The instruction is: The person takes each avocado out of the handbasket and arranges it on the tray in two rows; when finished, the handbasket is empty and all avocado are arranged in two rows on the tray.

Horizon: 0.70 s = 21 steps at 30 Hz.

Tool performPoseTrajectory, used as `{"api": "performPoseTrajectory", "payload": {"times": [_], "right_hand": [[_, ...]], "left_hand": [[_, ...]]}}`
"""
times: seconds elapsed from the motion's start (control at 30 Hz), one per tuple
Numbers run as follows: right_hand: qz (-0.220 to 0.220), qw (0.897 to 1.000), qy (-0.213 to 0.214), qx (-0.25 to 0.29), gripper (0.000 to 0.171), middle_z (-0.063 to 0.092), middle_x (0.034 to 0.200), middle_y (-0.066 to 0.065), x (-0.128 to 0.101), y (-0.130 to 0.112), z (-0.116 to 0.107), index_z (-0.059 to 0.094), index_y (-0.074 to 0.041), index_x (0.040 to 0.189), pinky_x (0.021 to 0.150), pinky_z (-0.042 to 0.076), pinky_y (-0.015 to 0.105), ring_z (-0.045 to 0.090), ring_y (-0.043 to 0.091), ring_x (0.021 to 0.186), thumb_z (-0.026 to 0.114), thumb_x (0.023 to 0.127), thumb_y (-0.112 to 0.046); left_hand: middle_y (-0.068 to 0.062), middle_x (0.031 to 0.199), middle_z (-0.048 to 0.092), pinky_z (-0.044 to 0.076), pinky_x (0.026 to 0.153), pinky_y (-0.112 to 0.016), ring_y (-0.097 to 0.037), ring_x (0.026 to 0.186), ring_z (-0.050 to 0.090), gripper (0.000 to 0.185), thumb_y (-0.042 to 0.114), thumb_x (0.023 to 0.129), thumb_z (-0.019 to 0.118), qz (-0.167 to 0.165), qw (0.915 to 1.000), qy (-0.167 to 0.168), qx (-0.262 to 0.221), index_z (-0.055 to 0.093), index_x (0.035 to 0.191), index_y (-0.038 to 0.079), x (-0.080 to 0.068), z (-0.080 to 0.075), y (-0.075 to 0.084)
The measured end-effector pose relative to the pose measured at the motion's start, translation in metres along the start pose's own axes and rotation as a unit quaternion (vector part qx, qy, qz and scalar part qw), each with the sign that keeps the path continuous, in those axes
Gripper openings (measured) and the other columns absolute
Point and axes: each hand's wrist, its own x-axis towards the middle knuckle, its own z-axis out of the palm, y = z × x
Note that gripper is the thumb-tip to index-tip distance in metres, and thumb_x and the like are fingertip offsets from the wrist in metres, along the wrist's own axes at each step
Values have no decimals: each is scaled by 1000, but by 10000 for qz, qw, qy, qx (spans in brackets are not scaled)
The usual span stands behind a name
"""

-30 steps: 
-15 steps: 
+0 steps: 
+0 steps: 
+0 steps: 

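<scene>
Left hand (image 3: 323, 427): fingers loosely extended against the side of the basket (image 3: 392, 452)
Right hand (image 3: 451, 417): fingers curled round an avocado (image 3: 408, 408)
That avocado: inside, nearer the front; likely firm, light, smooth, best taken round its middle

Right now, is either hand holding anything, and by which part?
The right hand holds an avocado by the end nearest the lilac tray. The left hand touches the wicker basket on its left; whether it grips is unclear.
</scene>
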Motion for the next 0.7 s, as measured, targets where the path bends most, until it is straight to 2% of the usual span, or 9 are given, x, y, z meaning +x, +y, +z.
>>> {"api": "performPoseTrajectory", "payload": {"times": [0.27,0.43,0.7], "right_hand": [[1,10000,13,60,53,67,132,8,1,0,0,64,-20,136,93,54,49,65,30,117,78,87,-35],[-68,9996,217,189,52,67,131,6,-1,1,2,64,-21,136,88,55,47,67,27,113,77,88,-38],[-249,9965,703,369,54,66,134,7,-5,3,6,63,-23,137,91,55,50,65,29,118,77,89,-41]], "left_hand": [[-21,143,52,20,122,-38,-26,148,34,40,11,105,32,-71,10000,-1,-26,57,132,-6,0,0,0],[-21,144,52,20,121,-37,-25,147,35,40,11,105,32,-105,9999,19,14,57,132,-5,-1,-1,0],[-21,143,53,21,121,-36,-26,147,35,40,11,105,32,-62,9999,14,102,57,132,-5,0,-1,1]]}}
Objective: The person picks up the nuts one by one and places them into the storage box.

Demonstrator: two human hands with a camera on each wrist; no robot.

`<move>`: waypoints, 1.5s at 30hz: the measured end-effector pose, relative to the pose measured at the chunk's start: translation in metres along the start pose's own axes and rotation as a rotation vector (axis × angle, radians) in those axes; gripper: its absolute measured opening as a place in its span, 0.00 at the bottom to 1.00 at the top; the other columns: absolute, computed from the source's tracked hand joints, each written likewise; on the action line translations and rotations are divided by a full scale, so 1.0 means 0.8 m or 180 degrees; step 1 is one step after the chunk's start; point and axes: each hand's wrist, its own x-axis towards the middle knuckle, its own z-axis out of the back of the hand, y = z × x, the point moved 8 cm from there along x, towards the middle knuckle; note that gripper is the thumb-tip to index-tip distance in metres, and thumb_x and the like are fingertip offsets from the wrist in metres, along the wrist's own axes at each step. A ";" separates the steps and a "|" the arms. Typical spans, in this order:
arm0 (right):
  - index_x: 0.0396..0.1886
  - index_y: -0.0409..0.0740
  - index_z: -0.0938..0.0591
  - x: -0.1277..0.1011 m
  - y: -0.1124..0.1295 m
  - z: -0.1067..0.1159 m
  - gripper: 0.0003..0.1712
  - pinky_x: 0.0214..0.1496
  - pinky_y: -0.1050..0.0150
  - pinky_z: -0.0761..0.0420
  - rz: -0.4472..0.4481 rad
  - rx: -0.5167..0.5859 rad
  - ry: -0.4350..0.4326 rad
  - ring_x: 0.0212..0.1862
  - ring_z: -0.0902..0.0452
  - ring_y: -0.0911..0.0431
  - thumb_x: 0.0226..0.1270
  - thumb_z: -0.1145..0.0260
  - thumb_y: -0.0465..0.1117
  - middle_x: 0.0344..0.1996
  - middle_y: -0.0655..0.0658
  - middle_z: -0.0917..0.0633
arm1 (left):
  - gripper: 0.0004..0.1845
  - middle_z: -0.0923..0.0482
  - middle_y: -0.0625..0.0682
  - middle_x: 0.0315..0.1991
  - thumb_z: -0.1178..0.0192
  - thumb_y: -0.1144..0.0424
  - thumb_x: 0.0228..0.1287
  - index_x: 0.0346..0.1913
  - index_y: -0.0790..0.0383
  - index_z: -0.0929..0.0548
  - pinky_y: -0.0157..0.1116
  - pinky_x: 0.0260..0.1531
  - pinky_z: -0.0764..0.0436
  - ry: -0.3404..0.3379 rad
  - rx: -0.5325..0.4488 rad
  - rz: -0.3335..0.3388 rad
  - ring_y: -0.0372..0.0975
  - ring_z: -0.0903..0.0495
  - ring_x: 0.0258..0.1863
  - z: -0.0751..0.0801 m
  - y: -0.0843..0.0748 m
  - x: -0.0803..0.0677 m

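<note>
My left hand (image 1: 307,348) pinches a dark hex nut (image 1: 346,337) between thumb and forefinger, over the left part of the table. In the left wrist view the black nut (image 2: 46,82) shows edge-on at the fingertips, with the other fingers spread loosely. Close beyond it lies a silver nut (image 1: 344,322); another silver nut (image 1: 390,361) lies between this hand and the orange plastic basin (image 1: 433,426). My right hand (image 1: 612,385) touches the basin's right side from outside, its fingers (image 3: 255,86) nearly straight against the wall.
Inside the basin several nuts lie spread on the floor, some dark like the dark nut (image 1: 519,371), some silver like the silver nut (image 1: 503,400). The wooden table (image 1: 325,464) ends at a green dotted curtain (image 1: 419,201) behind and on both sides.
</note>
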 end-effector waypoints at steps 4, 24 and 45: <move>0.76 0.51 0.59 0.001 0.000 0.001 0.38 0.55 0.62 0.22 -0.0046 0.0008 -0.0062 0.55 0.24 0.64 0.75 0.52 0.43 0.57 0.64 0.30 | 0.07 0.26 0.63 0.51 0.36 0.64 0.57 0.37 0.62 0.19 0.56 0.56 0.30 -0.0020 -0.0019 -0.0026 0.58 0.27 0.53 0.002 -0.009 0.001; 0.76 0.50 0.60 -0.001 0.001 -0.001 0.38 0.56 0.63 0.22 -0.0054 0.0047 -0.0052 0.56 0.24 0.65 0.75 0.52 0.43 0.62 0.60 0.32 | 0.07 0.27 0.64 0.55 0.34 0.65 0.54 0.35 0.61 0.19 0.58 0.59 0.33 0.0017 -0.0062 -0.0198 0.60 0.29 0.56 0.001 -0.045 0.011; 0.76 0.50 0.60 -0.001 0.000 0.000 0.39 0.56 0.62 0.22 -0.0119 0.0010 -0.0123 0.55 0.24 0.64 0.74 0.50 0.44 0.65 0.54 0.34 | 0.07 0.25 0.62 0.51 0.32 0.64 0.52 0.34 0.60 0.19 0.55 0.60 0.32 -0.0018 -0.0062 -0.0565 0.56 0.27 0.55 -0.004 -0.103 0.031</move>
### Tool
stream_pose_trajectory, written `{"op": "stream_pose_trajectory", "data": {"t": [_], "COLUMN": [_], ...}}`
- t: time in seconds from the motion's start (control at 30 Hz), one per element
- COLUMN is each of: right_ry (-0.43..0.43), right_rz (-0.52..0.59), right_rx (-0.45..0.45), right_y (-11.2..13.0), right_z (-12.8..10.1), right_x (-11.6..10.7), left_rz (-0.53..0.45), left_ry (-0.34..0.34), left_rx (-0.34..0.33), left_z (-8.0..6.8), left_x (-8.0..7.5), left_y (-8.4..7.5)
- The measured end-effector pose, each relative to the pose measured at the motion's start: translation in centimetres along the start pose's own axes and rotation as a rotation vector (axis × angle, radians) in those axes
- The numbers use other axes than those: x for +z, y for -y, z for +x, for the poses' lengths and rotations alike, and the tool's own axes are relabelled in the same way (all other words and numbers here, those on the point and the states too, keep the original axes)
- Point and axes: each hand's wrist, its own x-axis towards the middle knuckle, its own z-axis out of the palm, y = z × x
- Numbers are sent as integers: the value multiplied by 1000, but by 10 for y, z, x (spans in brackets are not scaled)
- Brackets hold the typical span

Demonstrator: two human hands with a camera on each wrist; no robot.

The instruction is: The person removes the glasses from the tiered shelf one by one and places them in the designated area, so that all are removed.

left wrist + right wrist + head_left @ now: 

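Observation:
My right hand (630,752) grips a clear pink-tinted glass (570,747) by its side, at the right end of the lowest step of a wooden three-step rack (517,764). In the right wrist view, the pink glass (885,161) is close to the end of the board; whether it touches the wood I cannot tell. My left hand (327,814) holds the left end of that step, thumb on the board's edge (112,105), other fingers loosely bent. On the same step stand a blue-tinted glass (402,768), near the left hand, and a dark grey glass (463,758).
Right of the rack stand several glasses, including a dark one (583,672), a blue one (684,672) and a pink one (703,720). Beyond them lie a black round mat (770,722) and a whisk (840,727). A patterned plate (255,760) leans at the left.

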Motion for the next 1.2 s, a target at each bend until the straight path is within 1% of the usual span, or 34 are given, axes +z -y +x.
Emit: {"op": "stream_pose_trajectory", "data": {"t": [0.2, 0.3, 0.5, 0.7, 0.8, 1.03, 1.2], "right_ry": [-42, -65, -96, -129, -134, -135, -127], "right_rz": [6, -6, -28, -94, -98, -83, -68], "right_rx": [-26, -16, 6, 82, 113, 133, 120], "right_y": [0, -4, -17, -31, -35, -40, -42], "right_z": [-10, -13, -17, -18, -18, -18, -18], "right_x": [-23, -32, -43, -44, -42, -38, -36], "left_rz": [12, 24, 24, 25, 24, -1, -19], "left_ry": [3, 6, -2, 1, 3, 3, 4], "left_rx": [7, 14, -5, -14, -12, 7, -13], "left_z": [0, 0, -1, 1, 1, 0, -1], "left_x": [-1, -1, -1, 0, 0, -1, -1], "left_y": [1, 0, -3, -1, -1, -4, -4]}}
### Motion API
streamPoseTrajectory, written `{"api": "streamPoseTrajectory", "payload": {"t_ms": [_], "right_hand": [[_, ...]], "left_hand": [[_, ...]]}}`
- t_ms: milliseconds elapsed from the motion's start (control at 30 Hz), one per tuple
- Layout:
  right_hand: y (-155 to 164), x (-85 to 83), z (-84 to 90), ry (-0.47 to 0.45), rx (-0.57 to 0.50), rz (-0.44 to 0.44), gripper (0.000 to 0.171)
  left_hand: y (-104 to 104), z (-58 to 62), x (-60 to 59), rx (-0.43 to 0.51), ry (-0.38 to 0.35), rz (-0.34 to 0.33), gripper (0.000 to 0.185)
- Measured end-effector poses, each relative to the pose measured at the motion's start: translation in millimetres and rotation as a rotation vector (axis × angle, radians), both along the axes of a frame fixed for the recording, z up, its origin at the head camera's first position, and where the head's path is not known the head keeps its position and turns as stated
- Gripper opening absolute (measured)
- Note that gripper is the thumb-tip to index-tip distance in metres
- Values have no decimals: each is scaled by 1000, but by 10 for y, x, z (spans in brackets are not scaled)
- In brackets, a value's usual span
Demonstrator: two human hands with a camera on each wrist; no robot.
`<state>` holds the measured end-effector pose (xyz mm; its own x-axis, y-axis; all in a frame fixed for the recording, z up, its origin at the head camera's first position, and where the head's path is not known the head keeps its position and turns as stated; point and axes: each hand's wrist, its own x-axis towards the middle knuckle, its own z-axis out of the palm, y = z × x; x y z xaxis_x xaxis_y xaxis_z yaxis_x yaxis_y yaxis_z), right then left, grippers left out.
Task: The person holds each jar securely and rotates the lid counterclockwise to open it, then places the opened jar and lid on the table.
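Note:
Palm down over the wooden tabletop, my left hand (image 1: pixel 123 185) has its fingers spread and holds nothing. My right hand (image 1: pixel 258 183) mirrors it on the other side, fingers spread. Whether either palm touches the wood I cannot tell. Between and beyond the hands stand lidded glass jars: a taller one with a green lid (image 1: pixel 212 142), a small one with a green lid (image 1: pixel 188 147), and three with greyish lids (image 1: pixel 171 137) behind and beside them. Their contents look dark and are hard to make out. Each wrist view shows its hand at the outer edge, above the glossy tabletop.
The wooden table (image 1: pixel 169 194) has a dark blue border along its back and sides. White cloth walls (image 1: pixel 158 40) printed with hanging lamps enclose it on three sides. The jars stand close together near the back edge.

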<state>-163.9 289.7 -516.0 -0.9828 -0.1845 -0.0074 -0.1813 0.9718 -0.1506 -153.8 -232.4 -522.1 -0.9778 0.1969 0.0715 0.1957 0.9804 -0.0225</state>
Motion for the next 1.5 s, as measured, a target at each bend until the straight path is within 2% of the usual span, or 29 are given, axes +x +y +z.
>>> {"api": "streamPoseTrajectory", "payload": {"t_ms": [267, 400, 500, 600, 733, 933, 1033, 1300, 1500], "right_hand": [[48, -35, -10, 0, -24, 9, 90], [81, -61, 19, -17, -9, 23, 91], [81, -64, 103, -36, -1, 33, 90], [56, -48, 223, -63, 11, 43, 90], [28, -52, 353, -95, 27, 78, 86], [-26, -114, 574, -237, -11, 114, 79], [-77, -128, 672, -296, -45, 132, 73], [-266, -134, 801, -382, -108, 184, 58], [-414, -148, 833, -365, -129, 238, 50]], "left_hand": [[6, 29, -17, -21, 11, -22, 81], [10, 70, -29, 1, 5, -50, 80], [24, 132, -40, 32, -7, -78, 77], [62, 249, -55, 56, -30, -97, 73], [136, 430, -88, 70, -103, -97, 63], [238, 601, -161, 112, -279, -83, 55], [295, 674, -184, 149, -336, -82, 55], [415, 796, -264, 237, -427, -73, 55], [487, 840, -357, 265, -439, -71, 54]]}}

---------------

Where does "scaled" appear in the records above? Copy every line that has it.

Values have no decimals: each is scaled by 1000, but by 10000 for qz, qw, qy, qx (spans in brackets are not scaled)
- Numbers are sent as integers: the value multiplied by 1000, but by 10 for y, z, x (spans in brackets are not scaled)
- Values have no decimals: each is scaled by 1000, but by 10 for y, x, z (spans in brackets are not scaled)

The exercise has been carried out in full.